Your goal
From the records below, transcribe only the lines running from the one with "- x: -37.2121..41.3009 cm" through the one with "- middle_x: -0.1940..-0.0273". Keep both of those end lines.

Data section
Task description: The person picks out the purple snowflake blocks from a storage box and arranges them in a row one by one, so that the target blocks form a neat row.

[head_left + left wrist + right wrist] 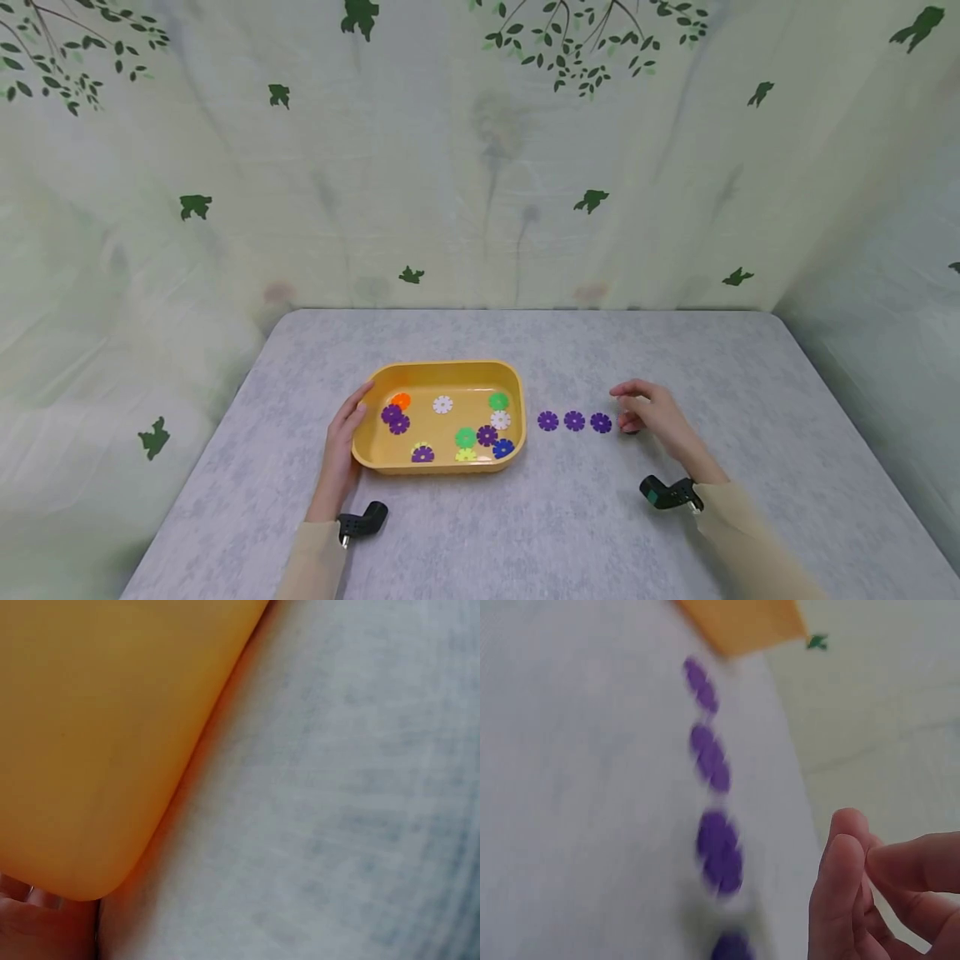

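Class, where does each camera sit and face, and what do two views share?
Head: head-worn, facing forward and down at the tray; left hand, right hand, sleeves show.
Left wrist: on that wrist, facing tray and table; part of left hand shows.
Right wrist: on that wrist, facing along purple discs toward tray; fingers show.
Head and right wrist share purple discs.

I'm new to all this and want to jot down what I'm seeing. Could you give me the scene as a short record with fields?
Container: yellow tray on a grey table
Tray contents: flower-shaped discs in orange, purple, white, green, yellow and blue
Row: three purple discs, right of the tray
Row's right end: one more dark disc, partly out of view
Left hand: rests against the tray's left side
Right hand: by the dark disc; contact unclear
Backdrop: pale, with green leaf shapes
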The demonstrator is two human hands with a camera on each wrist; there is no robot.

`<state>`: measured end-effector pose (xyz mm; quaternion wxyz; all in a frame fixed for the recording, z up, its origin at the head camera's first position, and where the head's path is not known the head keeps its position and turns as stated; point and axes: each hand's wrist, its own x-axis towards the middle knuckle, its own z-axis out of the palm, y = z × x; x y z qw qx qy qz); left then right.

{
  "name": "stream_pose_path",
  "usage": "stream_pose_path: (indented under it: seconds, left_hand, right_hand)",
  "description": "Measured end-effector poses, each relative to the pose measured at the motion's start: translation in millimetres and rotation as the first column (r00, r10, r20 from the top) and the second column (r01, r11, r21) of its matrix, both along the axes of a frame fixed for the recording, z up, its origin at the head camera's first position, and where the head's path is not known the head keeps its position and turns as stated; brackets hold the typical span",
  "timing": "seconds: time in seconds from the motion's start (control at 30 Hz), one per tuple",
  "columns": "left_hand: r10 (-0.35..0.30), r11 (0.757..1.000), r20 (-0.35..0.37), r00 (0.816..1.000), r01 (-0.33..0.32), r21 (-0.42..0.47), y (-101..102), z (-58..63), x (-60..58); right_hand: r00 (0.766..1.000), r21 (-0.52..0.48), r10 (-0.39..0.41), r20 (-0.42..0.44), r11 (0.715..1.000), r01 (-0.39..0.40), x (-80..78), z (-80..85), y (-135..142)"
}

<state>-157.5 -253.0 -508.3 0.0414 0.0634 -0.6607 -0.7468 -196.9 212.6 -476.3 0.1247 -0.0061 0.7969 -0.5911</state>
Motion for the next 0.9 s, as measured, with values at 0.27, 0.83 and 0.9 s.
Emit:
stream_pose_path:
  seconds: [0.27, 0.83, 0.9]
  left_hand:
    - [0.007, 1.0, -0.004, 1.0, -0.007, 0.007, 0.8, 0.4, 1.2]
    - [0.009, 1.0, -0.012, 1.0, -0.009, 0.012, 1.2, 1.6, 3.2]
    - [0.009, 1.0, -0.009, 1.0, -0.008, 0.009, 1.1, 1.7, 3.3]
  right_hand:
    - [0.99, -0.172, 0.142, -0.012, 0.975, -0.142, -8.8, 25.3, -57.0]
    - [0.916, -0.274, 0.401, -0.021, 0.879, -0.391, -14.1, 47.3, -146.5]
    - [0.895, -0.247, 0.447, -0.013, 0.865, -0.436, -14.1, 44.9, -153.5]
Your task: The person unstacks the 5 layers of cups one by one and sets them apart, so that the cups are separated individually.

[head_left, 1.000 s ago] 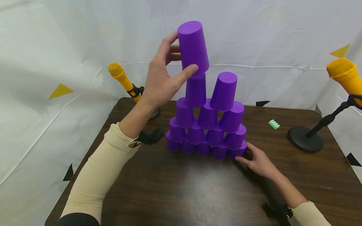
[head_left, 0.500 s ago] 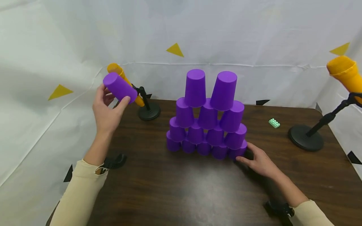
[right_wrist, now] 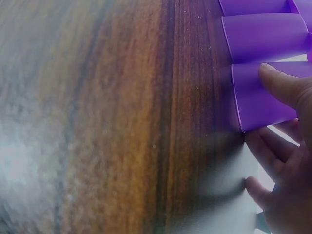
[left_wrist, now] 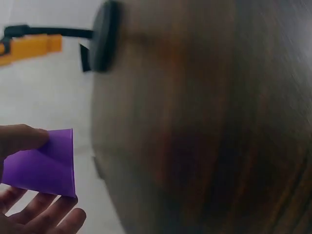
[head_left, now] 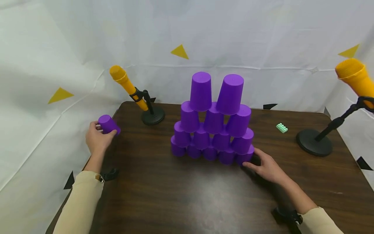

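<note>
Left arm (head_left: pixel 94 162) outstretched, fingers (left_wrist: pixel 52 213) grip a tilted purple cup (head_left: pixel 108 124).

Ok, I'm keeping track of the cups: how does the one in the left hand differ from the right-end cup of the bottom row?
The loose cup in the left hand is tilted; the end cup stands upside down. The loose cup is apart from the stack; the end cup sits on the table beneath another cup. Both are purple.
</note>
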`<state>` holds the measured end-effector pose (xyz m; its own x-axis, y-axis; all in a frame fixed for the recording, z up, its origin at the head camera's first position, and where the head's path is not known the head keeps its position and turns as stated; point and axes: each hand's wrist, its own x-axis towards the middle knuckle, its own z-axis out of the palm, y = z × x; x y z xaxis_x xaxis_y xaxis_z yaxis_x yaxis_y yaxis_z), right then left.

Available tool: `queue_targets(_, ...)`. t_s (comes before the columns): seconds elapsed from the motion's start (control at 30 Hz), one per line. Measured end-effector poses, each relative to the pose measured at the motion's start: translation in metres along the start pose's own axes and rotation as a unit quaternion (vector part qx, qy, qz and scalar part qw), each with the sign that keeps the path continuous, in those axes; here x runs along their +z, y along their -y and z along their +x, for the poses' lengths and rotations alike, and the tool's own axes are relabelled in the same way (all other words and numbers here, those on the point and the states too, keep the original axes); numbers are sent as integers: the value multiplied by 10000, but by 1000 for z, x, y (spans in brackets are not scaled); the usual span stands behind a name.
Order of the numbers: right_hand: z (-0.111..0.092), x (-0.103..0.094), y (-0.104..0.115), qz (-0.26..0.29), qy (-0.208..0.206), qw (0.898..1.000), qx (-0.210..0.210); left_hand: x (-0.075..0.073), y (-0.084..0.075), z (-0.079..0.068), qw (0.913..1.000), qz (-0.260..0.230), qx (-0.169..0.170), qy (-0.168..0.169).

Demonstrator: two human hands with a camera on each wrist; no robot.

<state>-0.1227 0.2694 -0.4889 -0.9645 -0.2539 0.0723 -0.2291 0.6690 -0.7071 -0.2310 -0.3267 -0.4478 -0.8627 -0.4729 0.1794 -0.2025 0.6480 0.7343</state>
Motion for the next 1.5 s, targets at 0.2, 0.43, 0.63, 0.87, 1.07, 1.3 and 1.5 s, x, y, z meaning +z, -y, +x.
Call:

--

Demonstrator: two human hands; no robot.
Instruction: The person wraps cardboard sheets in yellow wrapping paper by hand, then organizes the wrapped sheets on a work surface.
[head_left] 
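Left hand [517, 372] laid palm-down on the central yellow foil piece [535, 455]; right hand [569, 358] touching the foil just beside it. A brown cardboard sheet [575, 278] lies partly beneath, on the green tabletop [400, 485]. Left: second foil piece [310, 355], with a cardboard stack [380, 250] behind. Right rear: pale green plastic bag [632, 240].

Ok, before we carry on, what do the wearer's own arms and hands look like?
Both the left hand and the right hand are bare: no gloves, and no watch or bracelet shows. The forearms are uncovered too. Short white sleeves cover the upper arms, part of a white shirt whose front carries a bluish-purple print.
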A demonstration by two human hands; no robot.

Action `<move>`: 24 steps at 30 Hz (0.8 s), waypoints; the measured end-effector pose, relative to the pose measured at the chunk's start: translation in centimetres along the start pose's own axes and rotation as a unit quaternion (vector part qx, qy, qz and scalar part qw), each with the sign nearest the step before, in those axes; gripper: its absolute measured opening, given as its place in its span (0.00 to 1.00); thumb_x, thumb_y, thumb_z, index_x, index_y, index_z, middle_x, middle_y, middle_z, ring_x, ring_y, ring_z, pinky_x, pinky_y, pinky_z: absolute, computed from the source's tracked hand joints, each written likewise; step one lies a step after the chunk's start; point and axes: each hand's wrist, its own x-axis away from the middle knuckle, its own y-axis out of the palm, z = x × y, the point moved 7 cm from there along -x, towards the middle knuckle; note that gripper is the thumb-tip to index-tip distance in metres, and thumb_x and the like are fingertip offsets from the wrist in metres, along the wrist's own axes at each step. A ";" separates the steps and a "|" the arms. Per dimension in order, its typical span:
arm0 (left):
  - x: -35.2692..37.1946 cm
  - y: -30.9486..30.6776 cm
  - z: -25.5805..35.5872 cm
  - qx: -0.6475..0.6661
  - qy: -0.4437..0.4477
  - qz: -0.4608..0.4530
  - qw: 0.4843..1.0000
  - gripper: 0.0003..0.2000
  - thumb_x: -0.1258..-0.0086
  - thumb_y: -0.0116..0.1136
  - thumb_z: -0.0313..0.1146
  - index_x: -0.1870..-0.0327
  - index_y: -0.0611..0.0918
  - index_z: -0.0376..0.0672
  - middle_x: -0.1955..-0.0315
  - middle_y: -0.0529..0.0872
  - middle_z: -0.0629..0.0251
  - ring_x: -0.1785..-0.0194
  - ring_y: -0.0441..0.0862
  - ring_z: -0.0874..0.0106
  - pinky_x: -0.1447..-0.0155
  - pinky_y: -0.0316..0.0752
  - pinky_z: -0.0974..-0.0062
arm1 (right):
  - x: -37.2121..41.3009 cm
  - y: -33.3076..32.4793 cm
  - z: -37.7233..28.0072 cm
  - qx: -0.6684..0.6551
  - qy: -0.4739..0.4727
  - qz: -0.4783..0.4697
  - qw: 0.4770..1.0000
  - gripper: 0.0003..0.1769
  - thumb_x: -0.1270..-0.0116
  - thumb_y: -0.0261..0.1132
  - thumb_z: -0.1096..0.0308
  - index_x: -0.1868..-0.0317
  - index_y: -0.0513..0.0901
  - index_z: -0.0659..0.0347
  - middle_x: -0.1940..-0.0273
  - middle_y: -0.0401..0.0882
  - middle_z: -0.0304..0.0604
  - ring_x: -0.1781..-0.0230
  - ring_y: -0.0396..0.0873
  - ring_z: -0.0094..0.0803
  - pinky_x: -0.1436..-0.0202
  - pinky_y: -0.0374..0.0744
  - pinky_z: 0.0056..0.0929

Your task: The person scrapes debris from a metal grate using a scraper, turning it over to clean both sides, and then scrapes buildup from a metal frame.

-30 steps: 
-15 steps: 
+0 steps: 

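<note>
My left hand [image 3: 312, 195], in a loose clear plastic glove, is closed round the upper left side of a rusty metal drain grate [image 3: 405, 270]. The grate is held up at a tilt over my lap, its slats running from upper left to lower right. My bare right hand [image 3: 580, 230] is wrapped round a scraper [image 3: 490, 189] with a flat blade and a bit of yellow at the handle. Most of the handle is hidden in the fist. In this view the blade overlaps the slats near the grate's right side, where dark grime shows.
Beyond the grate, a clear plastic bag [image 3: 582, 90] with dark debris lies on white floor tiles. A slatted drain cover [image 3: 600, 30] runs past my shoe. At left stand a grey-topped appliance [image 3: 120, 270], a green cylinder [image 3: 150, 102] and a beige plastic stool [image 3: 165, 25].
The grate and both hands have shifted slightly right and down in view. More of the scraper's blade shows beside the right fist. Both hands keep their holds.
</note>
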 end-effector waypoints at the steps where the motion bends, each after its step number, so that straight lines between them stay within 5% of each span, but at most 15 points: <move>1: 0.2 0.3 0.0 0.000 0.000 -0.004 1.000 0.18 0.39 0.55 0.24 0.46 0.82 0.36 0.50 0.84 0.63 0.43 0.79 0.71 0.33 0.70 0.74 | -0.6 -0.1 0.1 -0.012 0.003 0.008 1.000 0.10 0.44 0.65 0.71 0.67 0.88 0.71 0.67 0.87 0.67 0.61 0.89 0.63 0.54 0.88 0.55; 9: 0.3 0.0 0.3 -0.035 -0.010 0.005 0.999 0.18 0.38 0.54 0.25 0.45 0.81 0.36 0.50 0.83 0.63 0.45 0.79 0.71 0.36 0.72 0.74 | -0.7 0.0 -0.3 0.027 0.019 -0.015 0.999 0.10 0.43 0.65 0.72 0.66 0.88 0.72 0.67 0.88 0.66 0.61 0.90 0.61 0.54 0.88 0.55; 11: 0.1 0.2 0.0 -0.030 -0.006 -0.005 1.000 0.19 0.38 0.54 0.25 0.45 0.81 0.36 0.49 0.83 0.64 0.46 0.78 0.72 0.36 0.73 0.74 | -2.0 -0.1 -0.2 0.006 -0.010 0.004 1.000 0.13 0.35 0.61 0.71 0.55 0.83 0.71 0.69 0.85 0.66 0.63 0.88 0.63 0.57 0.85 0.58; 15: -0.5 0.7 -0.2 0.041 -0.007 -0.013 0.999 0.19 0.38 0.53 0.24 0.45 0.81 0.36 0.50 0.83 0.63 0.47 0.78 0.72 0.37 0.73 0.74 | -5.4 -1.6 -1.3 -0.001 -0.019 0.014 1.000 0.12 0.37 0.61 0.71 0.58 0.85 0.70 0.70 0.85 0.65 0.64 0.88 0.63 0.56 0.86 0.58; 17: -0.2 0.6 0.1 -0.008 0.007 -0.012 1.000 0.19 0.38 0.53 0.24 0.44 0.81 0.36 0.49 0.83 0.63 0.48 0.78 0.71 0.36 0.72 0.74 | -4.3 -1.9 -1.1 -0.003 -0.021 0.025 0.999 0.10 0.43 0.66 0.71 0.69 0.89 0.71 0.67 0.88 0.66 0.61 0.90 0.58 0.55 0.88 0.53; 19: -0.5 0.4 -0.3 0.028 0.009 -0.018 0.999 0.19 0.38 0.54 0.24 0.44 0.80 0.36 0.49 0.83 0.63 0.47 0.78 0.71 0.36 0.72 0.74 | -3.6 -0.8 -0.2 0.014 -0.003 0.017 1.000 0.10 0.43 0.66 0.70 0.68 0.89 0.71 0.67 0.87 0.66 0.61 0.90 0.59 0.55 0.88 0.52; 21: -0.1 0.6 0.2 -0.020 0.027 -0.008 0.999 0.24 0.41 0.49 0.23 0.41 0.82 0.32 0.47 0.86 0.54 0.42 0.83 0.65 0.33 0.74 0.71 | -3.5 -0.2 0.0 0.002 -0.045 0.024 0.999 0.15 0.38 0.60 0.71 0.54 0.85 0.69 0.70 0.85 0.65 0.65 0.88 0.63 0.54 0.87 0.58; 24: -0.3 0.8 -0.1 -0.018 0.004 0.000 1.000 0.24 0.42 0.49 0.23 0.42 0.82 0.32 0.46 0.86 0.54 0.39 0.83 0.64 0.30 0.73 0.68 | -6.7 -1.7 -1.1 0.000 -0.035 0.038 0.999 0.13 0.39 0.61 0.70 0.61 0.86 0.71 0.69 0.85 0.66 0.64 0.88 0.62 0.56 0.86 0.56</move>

Reply to the task
  - x: -37.2121..41.3009 cm
  - y: -33.3076..32.4793 cm
  - z: -37.7233..28.0072 cm
  - qx: -0.6684..0.6551
  - qy: -0.4739..0.4727
  - qz: -0.4783..0.4697
  - qw: 0.4770..1.0000
  - gripper: 0.0003..0.1769
  - thumb_x: -0.1270..-0.0116
  - thumb_y: -0.0261..0.1132
  - thumb_z: -0.1096..0.0308
  - index_x: -0.1868..-0.0317
  - index_y: -0.0513..0.0901
  - index_z: -0.0659..0.0347
  - middle_x: -0.1940..-0.0273

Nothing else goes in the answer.